Macroeconomics: The Whole Is Greater Than the Sum of Its Parts
If you occasionally drive on a highway, you probably know what a rubber-necking traffic jam is and why it is so annoying. Someone pulls over to the side of the road for something minor, such as changing a flat tire, and, pretty soon, a long traffic jam occurs as drivers slow down to take a look.
What makes it so annoying is that the length of the traffic jam is greatly out of proportion to the minor event that precipitated it. Because some drivers hit their brakes in order to rubber-neck, the drivers behind them must also hit their brakes, those behind them must do the same, and so on. The accumulation of all the individual hitting of brakes eventually leads to a long, wasteful traffic jam as each driver slows down a little bit more than the driver in front of him or her. In other words, each person’s response leads to an amplified response by the next person.
Understanding a rubber-necking traffic jam gives us some insight into one very important way in which macroeconomics is different from microeconomics: many thousands or millions of individual actions compound upon one another to produce an outcome that isn’t simply the sum of those individual actions.
Consider, for example, what macroeconomists call the paradox of thrift: when families and businesses are worried about the possibility of economic hard times, they prepare by cutting their spending. This reduction in spending depresses the economy as consumers spend less and businesses react by laying off workers. As a result, families and businesses may end up worse off than if they hadn’t tried to act responsibly by cutting their spending.
This is a paradox because seemingly virtuous behavior—preparing for hard times by saving more—ends up harming everyone. And there is a flip-side to this story: when families and businesses are feeling optimistic about the future, they spend more today. This stimulates the economy, leading businesses to hire more workers, which further expands the economy. Seemingly profligate behavior leads to good times for all.

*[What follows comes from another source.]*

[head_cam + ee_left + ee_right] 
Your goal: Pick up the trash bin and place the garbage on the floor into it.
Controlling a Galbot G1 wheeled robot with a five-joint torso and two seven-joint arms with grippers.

Or consider what happens when something causes the quantity of cash circulating through the economy to rise. An individual with more cash on hand is richer. But if everyone has more cash, the long-run effect is simply to push the overall level of prices higher, taking the purchasing power of the total amount of cash in circulation right back to where it was before.
A key insight of macroeconomics, then, is that the combined effect of individual decisions can have results that are very different from what any one individual intended, results that are sometimes perverse. The behavior of the macroeconomy is, indeed, greater than the sum of individual actions and market outcomes.